I found Groff’s character, Patrick Murray, as written, a self-absorbed, self-critical, immature stereotype. There was nothing there to like. Nothing there to root for. I mean, were we supposed to urge him to leave his lovely, smart new boyfriend (Castillo) to become the boy-toy of his boss, Kevin (Tovey), whose relationship he broke up? Were we supposed to feel for him when Kevin announced he’d like to try an open relationship on the day that they moved in together? No. You weren’t man enough to date the nice barber who you were really into because of some misplaced post-suburban narcissism since you felt deep down that he wasn’t good enough for your pampered lily-white ass. No. And no, thanks.
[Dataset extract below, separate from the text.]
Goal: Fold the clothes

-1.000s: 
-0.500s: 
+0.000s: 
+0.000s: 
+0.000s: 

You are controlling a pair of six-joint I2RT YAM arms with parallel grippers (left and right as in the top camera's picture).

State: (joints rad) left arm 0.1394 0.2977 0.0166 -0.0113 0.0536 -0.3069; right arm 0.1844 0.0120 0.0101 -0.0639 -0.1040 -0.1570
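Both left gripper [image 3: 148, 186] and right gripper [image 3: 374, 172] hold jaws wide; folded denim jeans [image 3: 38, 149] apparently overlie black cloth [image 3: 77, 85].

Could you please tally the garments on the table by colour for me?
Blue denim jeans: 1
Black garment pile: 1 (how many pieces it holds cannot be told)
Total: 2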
I was far and away more interested in the season’s B-plot: the redemption of Patrick’s roommate Agustin (Frankie J. Alvarez) and his blossoming romance with HIV+ bear Eddie, played to a fair-the-well by the extraordinary Daniel Franzese. If the whole series had been half as interesting as this storyline, I would be mobilizing the mob protesting its cancellation.

But, I just don’t care enough. Besides, I’m too busy obsessing over Shameless, Showtime’s powerhouse  what? — comedy — drama? — dramedy? — tragicomedy? — television theatre of the absurd? Whatever the hell it is, this defiantly unclassifiable show is like nothing else on television.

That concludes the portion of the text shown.